**EXERCISE INSTRUCTIONS:**
Please return the listing below word for word, minus its pictures.

RECORDED INFORMATION: Begin

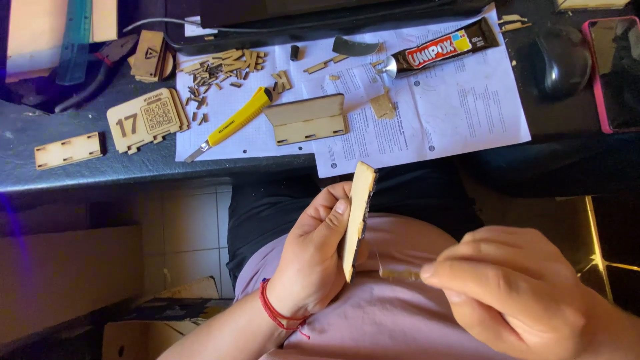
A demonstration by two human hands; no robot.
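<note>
The right hand (513, 293) is nearest the camera, at the lower right. Its fingers are pinched together on a small wooden sliver (400, 274), which points left toward the panel; the grip at one end leaves the other end free to reach the work. The sliver is blurred, so its exact shape cannot be told.

The left hand (317, 257), with a red cord bracelet (279, 313) at the wrist, is clamped on a thin wooden panel (357, 220). Thumb and fingers grip its lower half and hold it upright, edge-on to the camera, above the lap. This hold exposes the dark edge toward the right hand. Sliver tip and panel are close; contact cannot be confirmed.

Beyond the hands lies the dark desk (67, 177). Printed paper sheets (460, 113) cover its near edge in the middle, apparently as a guard for the surface. On the sheets:
- a folded wooden stand (308, 119), near the near edge;
- a yellow utility knife (235, 123), to its left;
- a black glue tube (443, 48), toward the far edge, cap off;
- a heap of wooden offcuts (220, 67), far left of the sheets.

Left of the sheets rest an engraved wooden plaque (143, 120) and a slotted wooden strip (69, 149). At the far right corner sit a computer mouse (559, 61) and a pink-cased phone (613, 70).
</note>
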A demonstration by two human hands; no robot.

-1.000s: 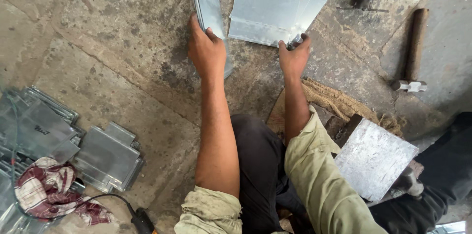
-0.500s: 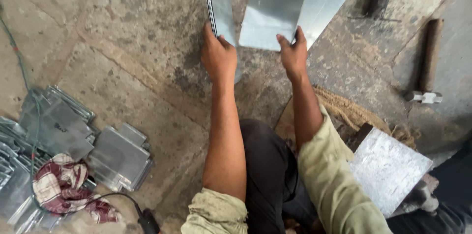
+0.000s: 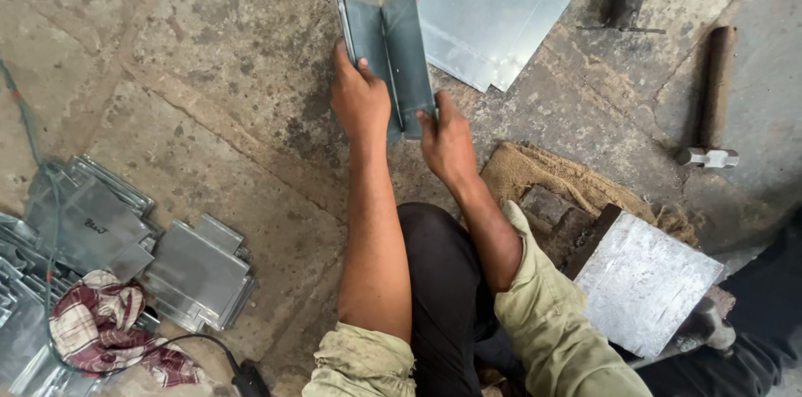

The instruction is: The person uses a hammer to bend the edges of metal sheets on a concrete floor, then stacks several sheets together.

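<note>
Holding a folded sheet-metal piece (image 3: 386, 46) upright on the concrete floor (image 3: 209, 71), left hand (image 3: 359, 101) and right hand (image 3: 447, 140) each gripping a flap's lower edge, looks mid-fold; next probably squeezing the flaps closer evenly.

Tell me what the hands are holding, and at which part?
Both hands, left hand and right hand, hold one folded metal sheet at its near bottom edge, one flap each.

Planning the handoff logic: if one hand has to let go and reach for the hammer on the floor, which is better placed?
Right, probably. The right hand grips the bent metal sheet on the side nearer the hammer; the left hand holds the far side and would have to cross over.
</note>
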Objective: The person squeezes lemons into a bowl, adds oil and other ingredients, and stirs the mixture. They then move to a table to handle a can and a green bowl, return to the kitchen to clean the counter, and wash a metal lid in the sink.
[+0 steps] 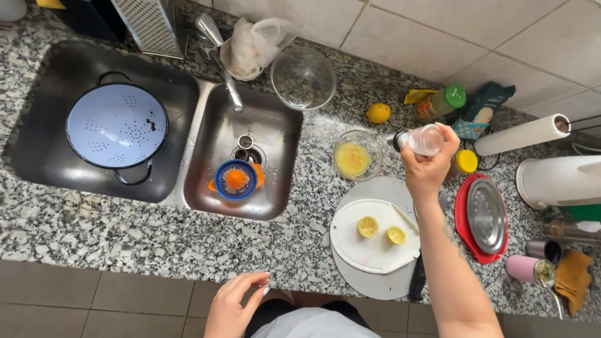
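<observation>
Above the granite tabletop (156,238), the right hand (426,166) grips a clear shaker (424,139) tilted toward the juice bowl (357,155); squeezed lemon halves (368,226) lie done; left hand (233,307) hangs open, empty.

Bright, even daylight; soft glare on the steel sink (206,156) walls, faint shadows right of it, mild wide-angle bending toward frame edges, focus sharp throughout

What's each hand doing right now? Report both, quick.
Left hand: open, holding nothing, at the counter edge.
Right hand: closed around a small clear shaker, tipped sideways beside the bowl of juice.
</observation>
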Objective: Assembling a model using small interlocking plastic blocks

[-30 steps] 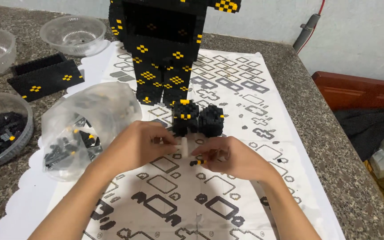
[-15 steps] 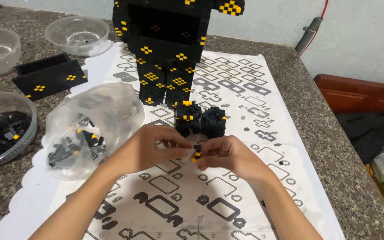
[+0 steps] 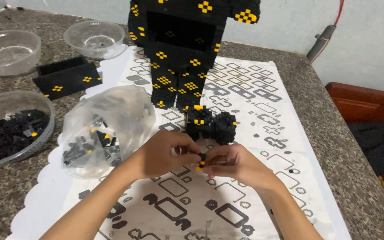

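Note:
My left hand [image 3: 163, 153] and my right hand [image 3: 236, 163] meet over the patterned white mat [image 3: 254, 115]. Together they pinch a tiny black and yellow brick piece [image 3: 201, 161] between the fingertips. Just beyond the hands sits a small black brick assembly [image 3: 212, 124] with yellow dots. Behind it stands a tall black brick figure [image 3: 183, 49] with yellow diamond marks. A clear plastic bag [image 3: 107, 129] of loose black and yellow bricks lies just left of my left hand.
A clear bowl [image 3: 12, 129] of black bricks sits at the left edge. Two empty clear bowls [image 3: 7, 51] [image 3: 95, 39] stand at the back left, with a flat black brick panel [image 3: 67, 80] between. Loose small bricks [image 3: 292, 171] dot the mat. The counter edge runs along the right.
Both hands stay joined on the tiny piece. The view has shifted slightly, and the fingers have closed in tighter around the piece.

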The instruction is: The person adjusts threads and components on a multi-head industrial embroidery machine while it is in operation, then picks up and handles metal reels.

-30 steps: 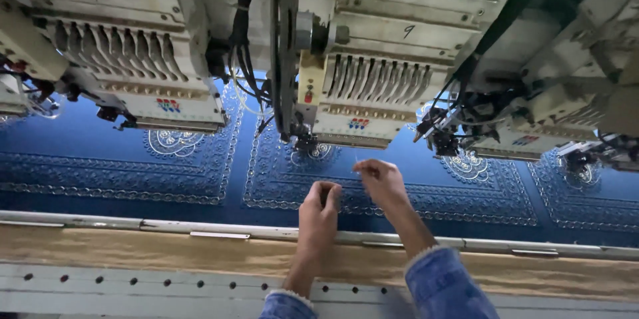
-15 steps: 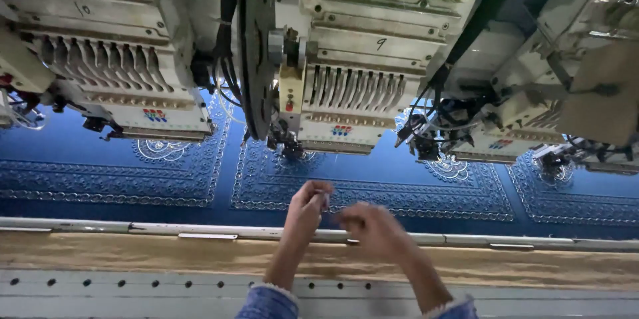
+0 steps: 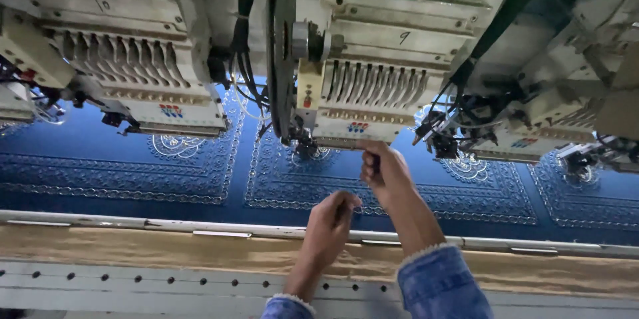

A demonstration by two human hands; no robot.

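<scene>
So the right hand [image 3: 385,171] has lifted up to the middle embroidery head [image 3: 373,102] – fingers pinched narrow, on thread I can't quite see. Left hand [image 3: 331,222] stays lower, curled shut over the blue fabric [image 3: 120,172] – threading looks underway.

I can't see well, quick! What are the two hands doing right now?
Left hand: fingers pinched shut; what they hold cannot be told.
Right hand: fingers curled shut, up at the sewing head; what they hold cannot be told.
</scene>
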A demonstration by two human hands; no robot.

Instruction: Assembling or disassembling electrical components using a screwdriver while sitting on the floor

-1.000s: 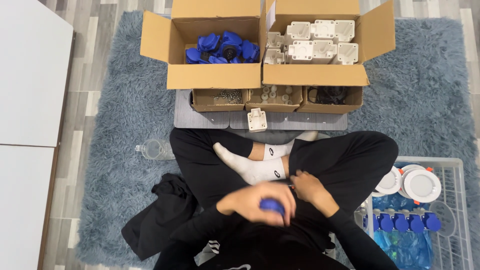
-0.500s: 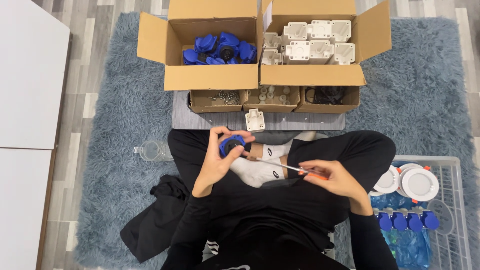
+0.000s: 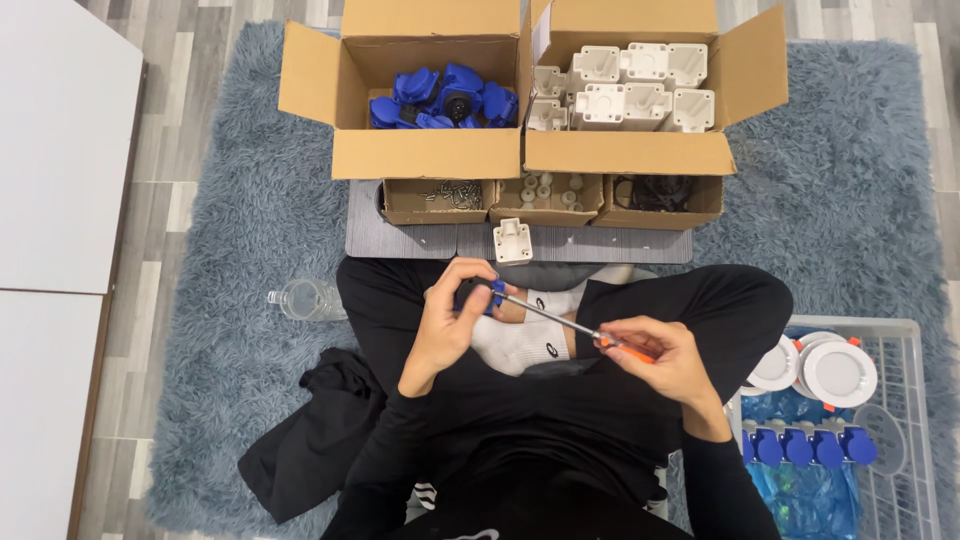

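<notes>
I sit cross-legged on a rug. My left hand (image 3: 452, 318) grips a small blue plastic part (image 3: 482, 293) above my knee. My right hand (image 3: 655, 357) holds a screwdriver with an orange handle (image 3: 622, 346); its thin metal shaft (image 3: 545, 312) runs up and left, with the tip at the blue part. A single white plastic housing (image 3: 512, 240) lies on the grey board (image 3: 400, 241) just beyond my legs.
Two open cardboard boxes stand ahead: one with blue parts (image 3: 440, 98), one with white housings (image 3: 630, 85). Three small trays (image 3: 545, 197) hold screws, small pieces and black cables. A wire basket (image 3: 900, 420) at right holds finished blue pieces and white round lamps. A plastic bottle (image 3: 305, 298) lies left.
A second ago both hands were close together low at my lap. Since then the left hand rose with the blue part, and the right hand brought the screwdriver tip to it.
</notes>
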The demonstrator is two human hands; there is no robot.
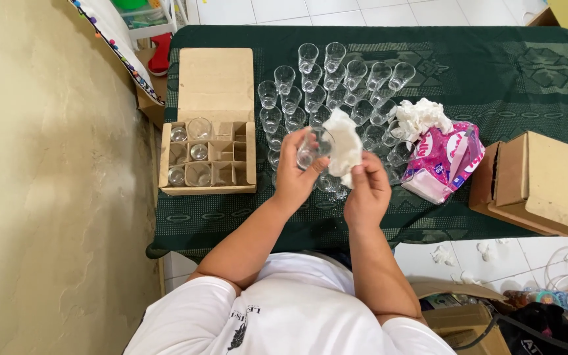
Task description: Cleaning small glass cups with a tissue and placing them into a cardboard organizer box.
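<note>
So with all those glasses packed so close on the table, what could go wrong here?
1. The glass in the left hand could slip while the right hand rubs it with the tissue.
2. The forearms hang over the crowded loose glasses; a nudge might topple several.
3. The tissue pack sits against those glasses and could push them.

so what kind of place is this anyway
Probably a home or small shop's back room, not a factory: a green patterned cloth covers a table on a white tiled floor, crowded with clear drinking glasses beside a divided cardboard box.
</note>
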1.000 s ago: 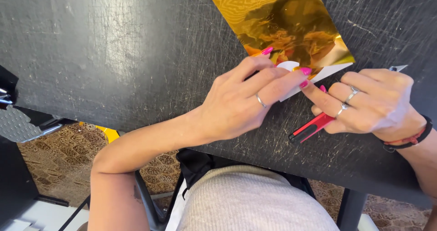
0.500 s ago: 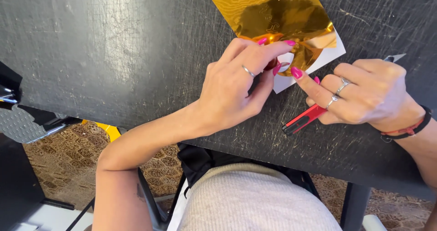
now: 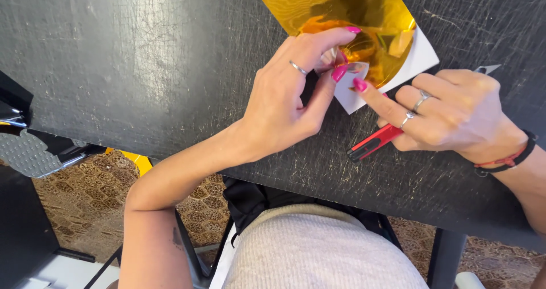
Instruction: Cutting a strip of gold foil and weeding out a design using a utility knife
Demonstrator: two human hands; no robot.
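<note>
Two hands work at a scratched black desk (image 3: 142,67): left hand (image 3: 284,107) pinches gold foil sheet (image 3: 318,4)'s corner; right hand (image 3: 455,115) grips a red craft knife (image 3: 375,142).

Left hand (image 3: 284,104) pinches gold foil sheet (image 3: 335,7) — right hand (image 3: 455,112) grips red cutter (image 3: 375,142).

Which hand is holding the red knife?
The right hand holds the red craft knife, one finger stretched onto the white backing. The left hand only pinches the gold foil.

Gold foil sheet (image 3: 318,4) top cut off
</note>
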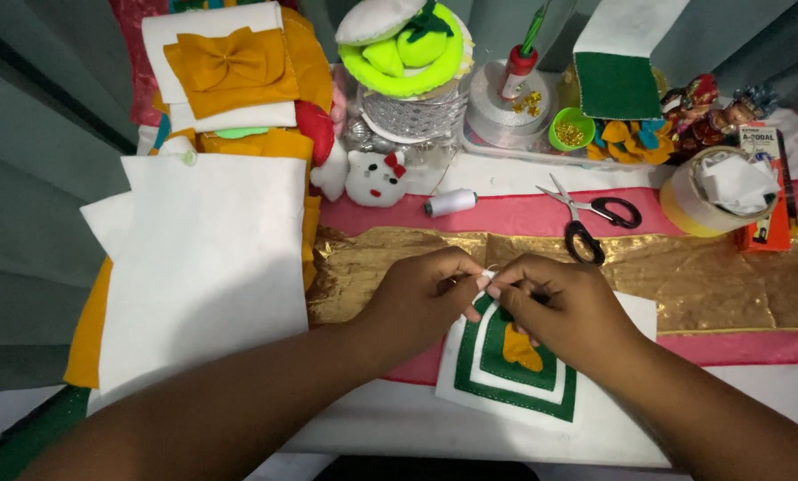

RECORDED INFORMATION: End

**ANSWER SECTION:**
A demonstration by two human hands; no robot.
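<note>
The right hand (513, 293) is nearest the camera, at the lower right. Its fingers are pinched together on a small wooden sliver (400, 274), which points left toward the panel; the grip at one end leaves the other end free to reach the work. The sliver is blurred, so its exact shape cannot be told.

The left hand (317, 257), with a red cord bracelet (279, 313) at the wrist, is clamped on a thin wooden panel (357, 220). Thumb and fingers grip its lower half and hold it upright, edge-on to the camera, above the lap. This hold exposes the dark edge toward the right hand. Sliver tip and panel are close; contact cannot be confirmed.

Beyond the hands lies the dark desk (67, 177). Printed paper sheets (460, 113) cover its near edge in the middle, apparently as a guard for the surface. On the sheets:
- a folded wooden stand (308, 119), near the near edge;
- a yellow utility knife (235, 123), to its left;
- a black glue tube (443, 48), toward the far edge, cap off;
- a heap of wooden offcuts (220, 67), far left of the sheets.

Left of the sheets rest an engraved wooden plaque (143, 120) and a slotted wooden strip (69, 149). At the far right corner sit a computer mouse (559, 61) and a pink-cased phone (613, 70).
</note>
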A demonstration by two human hands; no robot.

-1.000s: 
-0.500s: 
+0.000s: 

The instruction is: The person uses a hammer to bend the edges of metal sheets on a concrete floor, then stacks several sheets together.

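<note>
Holding a folded sheet-metal piece (image 3: 386, 46) upright on the concrete floor (image 3: 209, 71), left hand (image 3: 359, 101) and right hand (image 3: 447, 140) each gripping a flap's lower edge, looks mid-fold; next probably squeezing the flaps closer evenly.

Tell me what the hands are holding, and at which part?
Both hands, left hand and right hand, hold one folded metal sheet at its near bottom edge, one flap each.

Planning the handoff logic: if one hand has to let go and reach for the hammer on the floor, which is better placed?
Right, probably. The right hand grips the bent metal sheet on the side nearer the hammer; the left hand holds the far side and would have to cross over.
</note>
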Objective: The person squeezes lemons into a bowl, adds oil and other ingredients, and stirs the mixture. They then move to a table to handle a can and a green bowl, return to the kitchen to clean the counter, and wash a metal lid in the sink.
[+0 steps] 
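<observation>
Above the granite tabletop (156,238), the right hand (426,166) grips a clear shaker (424,139) tilted toward the juice bowl (357,155); squeezed lemon halves (368,226) lie done; left hand (233,307) hangs open, empty.

Bright, even daylight; soft glare on the steel sink (206,156) walls, faint shadows right of it, mild wide-angle bending toward frame edges, focus sharp throughout

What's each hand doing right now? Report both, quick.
Left hand: open, holding nothing, at the counter edge.
Right hand: closed around a small clear shaker, tipped sideways beside the bowl of juice.
</observation>
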Objective: Assembling a model using small interlocking plastic blocks

[-30 steps] 
[-15 steps] 
[+0 steps] 

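Note:
My left hand [image 3: 163, 153] and my right hand [image 3: 236, 163] meet over the patterned white mat [image 3: 254, 115]. Together they pinch a tiny black and yellow brick piece [image 3: 201, 161] between the fingertips. Just beyond the hands sits a small black brick assembly [image 3: 212, 124] with yellow dots. Behind it stands a tall black brick figure [image 3: 183, 49] with yellow diamond marks. A clear plastic bag [image 3: 107, 129] of loose black and yellow bricks lies just left of my left hand.
A clear bowl [image 3: 12, 129] of black bricks sits at the left edge. Two empty clear bowls [image 3: 7, 51] [image 3: 95, 39] stand at the back left, with a flat black brick panel [image 3: 67, 80] between. Loose small bricks [image 3: 292, 171] dot the mat. The counter edge runs along the right.
Both hands stay joined on the tiny piece. The view has shifted slightly, and the fingers have closed in tighter around the piece.
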
The instruction is: The person adjusts threads and components on a multi-head industrial embroidery machine while it is in operation, then picks up and handles metal reels.

-30 steps: 
-15 steps: 
+0 steps: 

A demonstration by two human hands; no robot.

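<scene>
So the right hand [image 3: 385,171] has lifted up to the middle embroidery head [image 3: 373,102] – fingers pinched narrow, on thread I can't quite see. Left hand [image 3: 331,222] stays lower, curled shut over the blue fabric [image 3: 120,172] – threading looks underway.

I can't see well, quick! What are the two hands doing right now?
Left hand: fingers pinched shut; what they hold cannot be told.
Right hand: fingers curled shut, up at the sewing head; what they hold cannot be told.
</scene>
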A demonstration by two human hands; no robot.

Instruction: Assembling or disassembling electrical components using a screwdriver while sitting on the floor

-1.000s: 
-0.500s: 
+0.000s: 

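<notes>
I sit cross-legged on a rug. My left hand (image 3: 452, 318) grips a small blue plastic part (image 3: 482, 293) above my knee. My right hand (image 3: 655, 357) holds a screwdriver with an orange handle (image 3: 622, 346); its thin metal shaft (image 3: 545, 312) runs up and left, with the tip at the blue part. A single white plastic housing (image 3: 512, 240) lies on the grey board (image 3: 400, 241) just beyond my legs.
Two open cardboard boxes stand ahead: one with blue parts (image 3: 440, 98), one with white housings (image 3: 630, 85). Three small trays (image 3: 545, 197) hold screws, small pieces and black cables. A wire basket (image 3: 900, 420) at right holds finished blue pieces and white round lamps. A plastic bottle (image 3: 305, 298) lies left.
A second ago both hands were close together low at my lap. Since then the left hand rose with the blue part, and the right hand brought the screwdriver tip to it.
</notes>
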The demonstrator is two human hands; there is no robot.
Task description: Cleaning small glass cups with a tissue and placing them into a cardboard organizer box.
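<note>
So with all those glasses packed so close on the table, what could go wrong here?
1. The glass in the left hand could slip while the right hand rubs it with the tissue.
2. The forearms hang over the crowded loose glasses; a nudge might topple several.
3. The tissue pack sits against those glasses and could push them.

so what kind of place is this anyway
Probably a home or small shop's back room, not a factory: a green patterned cloth covers a table on a white tiled floor, crowded with clear drinking glasses beside a divided cardboard box.
</note>
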1.000 s ago: 
0.500 s ago: 
now: 
Instruction: Cutting a strip of gold foil and weeding out a design using a utility knife
Demonstrator: two human hands; no robot.
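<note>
Two hands work at a scratched black desk (image 3: 142,67): left hand (image 3: 284,107) pinches gold foil sheet (image 3: 318,4)'s corner; right hand (image 3: 455,115) grips a red craft knife (image 3: 375,142).

Left hand (image 3: 284,104) pinches gold foil sheet (image 3: 335,7) — right hand (image 3: 455,112) grips red cutter (image 3: 375,142).

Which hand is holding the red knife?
The right hand holds the red craft knife, one finger stretched onto the white backing. The left hand only pinches the gold foil.

Gold foil sheet (image 3: 318,4) top cut off
</note>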

This output is finished.